Task details: Search the records for the word "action" and report each line that has it.

Dataset entries:
* * * * *
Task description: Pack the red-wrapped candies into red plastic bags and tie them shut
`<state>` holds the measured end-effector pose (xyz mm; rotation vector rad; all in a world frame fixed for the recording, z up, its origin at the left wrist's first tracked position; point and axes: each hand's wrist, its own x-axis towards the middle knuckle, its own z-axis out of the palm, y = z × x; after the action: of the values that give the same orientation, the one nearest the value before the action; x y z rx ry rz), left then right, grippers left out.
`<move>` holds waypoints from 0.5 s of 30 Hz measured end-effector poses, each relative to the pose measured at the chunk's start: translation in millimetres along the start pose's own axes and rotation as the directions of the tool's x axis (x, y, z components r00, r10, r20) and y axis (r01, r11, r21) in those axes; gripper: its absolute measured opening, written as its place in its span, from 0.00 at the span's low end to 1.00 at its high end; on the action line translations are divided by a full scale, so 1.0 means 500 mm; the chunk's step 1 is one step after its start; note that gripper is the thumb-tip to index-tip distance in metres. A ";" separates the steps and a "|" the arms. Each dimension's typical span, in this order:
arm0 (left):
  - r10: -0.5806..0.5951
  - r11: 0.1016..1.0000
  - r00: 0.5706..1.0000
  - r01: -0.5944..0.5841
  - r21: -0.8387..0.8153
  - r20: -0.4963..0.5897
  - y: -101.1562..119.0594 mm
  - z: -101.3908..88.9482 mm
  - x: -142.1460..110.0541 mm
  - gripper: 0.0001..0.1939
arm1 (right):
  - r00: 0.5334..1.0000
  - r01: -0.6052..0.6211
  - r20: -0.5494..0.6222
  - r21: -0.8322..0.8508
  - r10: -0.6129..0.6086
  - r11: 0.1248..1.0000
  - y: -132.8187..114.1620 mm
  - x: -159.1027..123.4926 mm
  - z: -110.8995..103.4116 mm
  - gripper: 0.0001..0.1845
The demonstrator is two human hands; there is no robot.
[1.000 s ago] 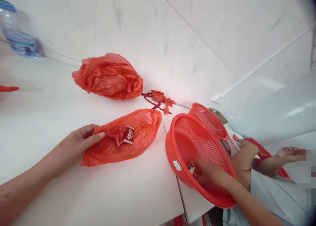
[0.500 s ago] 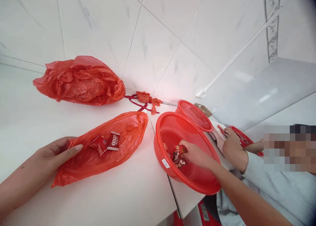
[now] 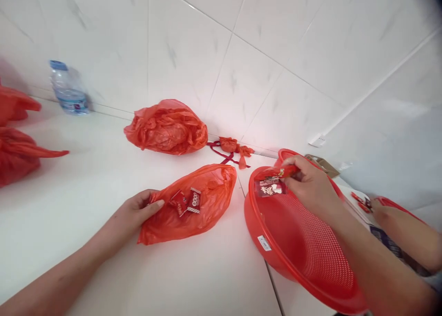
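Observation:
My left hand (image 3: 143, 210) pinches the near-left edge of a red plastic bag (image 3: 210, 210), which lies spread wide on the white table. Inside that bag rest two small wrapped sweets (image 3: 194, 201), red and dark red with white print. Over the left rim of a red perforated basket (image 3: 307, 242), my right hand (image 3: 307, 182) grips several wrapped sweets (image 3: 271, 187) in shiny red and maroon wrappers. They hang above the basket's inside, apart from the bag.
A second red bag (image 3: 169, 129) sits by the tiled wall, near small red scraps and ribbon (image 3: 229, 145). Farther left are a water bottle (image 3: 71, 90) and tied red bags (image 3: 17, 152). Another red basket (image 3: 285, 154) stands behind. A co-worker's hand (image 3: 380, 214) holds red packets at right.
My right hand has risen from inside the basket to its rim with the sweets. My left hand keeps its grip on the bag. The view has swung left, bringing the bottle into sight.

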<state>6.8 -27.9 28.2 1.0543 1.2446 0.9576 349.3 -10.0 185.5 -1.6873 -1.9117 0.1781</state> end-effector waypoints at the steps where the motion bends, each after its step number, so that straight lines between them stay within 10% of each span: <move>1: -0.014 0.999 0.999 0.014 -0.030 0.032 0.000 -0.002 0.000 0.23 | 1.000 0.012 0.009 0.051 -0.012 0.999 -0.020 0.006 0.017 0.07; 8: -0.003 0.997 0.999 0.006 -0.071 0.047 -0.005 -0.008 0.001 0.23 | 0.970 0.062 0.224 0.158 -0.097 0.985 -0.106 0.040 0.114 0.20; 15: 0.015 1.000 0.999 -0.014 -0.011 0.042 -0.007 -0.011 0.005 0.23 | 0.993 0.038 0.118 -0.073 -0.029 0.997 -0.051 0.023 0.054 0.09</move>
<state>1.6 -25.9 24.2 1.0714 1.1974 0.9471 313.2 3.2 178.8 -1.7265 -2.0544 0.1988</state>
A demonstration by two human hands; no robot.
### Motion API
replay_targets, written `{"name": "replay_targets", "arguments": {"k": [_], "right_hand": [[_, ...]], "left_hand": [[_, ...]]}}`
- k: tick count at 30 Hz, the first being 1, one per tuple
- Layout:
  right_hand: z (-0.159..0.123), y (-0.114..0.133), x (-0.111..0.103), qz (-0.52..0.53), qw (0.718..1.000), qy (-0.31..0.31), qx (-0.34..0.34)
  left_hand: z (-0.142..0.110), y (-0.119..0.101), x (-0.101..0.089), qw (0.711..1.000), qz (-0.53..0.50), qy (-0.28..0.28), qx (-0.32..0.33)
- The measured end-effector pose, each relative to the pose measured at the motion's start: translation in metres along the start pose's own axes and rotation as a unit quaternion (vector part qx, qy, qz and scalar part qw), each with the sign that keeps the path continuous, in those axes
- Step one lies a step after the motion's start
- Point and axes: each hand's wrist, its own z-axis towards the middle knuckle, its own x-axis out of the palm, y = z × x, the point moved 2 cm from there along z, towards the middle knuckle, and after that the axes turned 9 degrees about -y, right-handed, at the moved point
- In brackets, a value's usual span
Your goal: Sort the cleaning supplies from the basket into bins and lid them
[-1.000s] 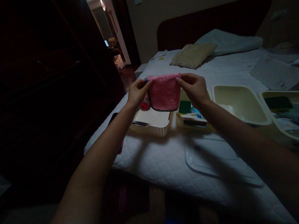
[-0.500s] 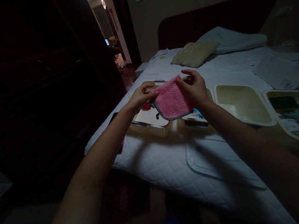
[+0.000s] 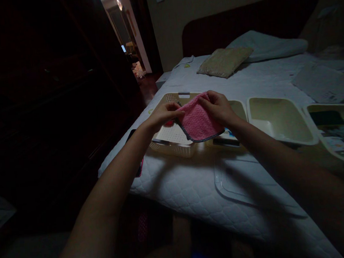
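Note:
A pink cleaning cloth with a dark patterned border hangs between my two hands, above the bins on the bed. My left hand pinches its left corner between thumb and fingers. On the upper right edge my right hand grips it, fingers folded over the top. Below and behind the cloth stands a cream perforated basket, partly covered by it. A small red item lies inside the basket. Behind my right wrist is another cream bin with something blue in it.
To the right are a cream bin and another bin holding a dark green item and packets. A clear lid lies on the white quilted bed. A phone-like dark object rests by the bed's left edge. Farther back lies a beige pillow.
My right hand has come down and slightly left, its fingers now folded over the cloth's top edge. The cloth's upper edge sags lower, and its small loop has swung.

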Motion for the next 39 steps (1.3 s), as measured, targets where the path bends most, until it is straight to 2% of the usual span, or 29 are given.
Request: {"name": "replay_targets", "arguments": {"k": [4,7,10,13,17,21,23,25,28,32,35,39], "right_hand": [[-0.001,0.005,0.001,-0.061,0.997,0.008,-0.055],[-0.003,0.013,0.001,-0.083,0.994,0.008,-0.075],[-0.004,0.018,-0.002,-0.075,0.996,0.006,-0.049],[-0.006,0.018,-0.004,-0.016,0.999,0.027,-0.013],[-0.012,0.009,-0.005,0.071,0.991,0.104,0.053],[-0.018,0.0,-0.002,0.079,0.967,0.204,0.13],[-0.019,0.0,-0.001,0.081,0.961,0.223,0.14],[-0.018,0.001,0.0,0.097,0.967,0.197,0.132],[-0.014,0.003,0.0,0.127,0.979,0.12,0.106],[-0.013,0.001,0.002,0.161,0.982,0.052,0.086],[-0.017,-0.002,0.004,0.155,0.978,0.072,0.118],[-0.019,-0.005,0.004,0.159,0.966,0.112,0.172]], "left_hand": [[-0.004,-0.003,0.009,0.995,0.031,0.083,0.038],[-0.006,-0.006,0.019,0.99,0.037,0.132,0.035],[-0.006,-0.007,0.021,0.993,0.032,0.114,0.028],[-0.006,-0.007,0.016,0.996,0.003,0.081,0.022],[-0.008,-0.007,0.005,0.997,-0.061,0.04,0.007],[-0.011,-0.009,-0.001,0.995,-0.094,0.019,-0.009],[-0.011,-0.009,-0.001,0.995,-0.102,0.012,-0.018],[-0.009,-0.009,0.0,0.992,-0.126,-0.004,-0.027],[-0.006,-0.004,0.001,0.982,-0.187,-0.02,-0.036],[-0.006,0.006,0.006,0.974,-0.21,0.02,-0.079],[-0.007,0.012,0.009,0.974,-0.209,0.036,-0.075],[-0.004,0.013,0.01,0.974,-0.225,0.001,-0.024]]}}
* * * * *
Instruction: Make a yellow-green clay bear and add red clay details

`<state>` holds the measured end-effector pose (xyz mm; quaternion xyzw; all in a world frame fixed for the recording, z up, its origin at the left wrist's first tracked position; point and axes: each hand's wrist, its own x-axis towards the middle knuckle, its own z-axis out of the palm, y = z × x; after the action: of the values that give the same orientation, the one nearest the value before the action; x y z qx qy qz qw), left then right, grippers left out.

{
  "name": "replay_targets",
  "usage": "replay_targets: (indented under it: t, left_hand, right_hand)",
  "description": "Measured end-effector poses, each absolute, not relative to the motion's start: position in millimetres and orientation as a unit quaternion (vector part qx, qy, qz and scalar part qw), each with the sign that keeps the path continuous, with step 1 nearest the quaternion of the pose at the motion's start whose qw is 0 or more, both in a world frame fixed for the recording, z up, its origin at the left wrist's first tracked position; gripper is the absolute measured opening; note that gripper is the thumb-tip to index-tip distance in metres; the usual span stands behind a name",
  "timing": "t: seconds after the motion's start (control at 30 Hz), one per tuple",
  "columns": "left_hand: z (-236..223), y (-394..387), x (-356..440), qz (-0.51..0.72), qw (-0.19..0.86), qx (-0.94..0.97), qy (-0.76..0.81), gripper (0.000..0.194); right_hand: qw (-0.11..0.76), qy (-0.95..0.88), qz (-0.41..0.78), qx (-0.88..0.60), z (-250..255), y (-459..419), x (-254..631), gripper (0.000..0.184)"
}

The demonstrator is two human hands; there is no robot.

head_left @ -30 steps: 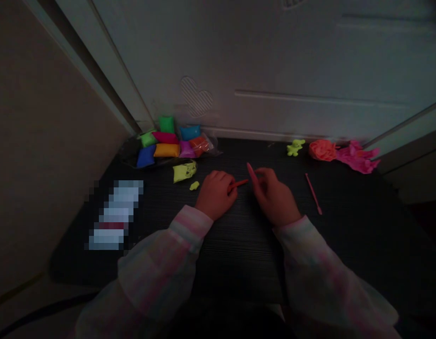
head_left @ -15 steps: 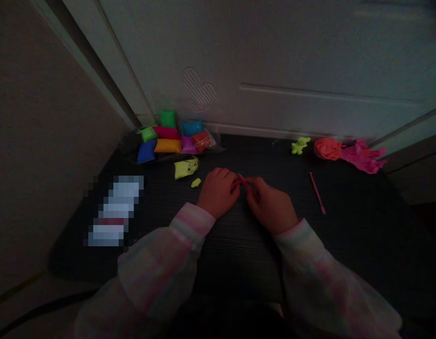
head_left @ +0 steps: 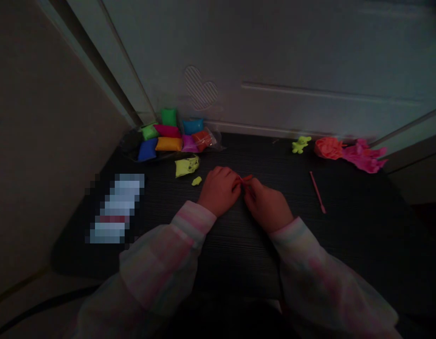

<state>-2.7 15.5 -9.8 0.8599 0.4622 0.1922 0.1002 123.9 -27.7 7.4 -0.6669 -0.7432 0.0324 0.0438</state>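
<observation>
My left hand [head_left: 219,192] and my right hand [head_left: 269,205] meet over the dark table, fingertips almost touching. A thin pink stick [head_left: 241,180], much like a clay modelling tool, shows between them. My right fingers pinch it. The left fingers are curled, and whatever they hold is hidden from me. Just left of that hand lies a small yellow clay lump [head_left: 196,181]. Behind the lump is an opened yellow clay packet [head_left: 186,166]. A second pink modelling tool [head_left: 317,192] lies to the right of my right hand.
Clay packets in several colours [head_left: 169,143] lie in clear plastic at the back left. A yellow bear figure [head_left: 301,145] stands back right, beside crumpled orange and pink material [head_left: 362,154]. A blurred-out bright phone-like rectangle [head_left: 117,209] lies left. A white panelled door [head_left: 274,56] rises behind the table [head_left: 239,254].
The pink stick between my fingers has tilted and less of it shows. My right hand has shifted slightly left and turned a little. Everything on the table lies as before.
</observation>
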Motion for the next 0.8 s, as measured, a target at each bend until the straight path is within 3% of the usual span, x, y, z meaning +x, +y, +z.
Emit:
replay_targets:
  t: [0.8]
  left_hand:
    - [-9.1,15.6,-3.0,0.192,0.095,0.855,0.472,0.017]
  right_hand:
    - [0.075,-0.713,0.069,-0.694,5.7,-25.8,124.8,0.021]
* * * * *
Problem solution:
`<state>` holds the measured end-effector pose (xyz mm; rotation vector rad; all in a world frame fixed for the recording, z up, its origin at the left wrist's first tracked position; point and axes: each hand's wrist, its own x-axis towards the middle knuckle, its own z-axis out of the palm, y = z × x; after the action: of the values that give the same orientation, the one nearest the value before the action; x y z rx ry rz), left then right, grippers left out.
`<move>` holds waypoints from 0.5 s of 30 Hz measured end-effector poses, each relative to the pose measured at the chunk's start: translation in millimetres along the start pose's own axes and rotation as the directions of the tool's x axis (x, y, z components r00, r10, r20) and y axis (r01, r11, r21) in those axes; gripper: its absolute measured opening, written as its place in its span, from 0.00 at the span's low end to 1.00 at its high end; on the action line translations are divided by a full scale, so 1.0 means 500 mm; the chunk's step 1 is one step after its start; note that gripper is the thumb-tip to index-tip distance in metres. A ";" separates the steps and a "|" the arms. Each dimension's typical span, in this order:
`<state>` holds the measured end-effector pose (xyz mm; quaternion xyzw; all in a world frame fixed for the recording, z up, its origin at the left wrist's first tracked position; point and axes: each hand's wrist, its own x-axis towards the middle knuckle, its own z-axis out of the palm, y = z × x; after the action: of the values that give the same orientation, the one nearest the value before the action; x y z qx qy qz qw), left then right, grippers left out.

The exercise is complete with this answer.